A capitalization rate, or cap rate, is used by real estate investors to evaluate an investment property and show its potential rate of return, helping the investor decide if she should purchase the property. The formula is: Net Income / Total cost of acquisition Net Income = Revenue - Operating expenses This indicator is commonly used in the evaluation of real estate, but it can be used for other assets in the same way. The capitalization rate of an investment may be slightly different from one investor to another, and determining its exact value requires a deep understanding about how you will pay for certain operating costs such as repairs or administration.

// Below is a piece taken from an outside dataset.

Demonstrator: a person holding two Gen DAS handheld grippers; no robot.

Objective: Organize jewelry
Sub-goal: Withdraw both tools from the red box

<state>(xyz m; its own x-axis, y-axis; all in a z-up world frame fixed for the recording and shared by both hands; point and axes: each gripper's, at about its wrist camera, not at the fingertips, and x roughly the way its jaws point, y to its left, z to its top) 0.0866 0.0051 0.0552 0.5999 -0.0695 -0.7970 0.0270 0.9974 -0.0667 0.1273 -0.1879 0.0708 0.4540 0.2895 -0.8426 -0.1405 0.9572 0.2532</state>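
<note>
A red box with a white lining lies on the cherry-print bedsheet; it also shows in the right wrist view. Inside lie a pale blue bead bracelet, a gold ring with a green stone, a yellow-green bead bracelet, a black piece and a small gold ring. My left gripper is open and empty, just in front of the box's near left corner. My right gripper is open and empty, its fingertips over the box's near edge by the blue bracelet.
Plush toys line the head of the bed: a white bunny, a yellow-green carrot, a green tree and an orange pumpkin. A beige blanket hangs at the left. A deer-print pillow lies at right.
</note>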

How Does Capitalization Rate Work?
To calculate the capitalization rate of a property, you must know the net income that the property will generate in a year. The net operating income of a property is the money that you will have after subtracting fixed and variable operational costs from the gross income obtained by rent or percentage sales. Fixed costs generally include mortgage interest, insurance, property taxes, or property management fees. Variable costs may include items such as expected repairs or vacancy rates. Next, you need to know what you pay to acquire the investment property. Remember, if you need to take a loan to acquire property (like many people), the interest on your mortgage should be taken into account within the cost of maintaining the property, even if the capitalization rate is not affected. Because many operational costs may vary from one investor to another, the capitalization rates for the same property may also vary. For example, a real estate investor who understands the construction of houses and makes repairs on their own can assume lower repair costs than an investor who hires these jobs with someone else. Similarly, if you are planning to perform property administration on your own, your cost for this service will be US $ 0, while someone looking to outsource this function will have to pay a percentage of the monthly rental income, reducing the rate of capitalization of property.
Example of Calculating the Capitalization Rate
Suppose an investment property is for sale for US $ 100,000. The tenants of the property have a contract for one year, which requires payment of US $ 1,000 per month, so the gross income for this property is US $ 12,000 per year. Suppose the annual property taxes are US $ 1,000; the property will need $2,000 in improvements over the next year; insurance costs US $ 800 per year; and a property manager agreed to manage this property for an annual price of US $ 2,000. The total operational costs would be US $ 1,000 + US $ 2,000 + US $ 800 + US $ 2,000 = US $5,800. The net operating income would be US $ 12,000 - US $ 5,800 = US $ 6,200. The capitalization rate would be US $6,200 / US $ 100,000 = 6.2%.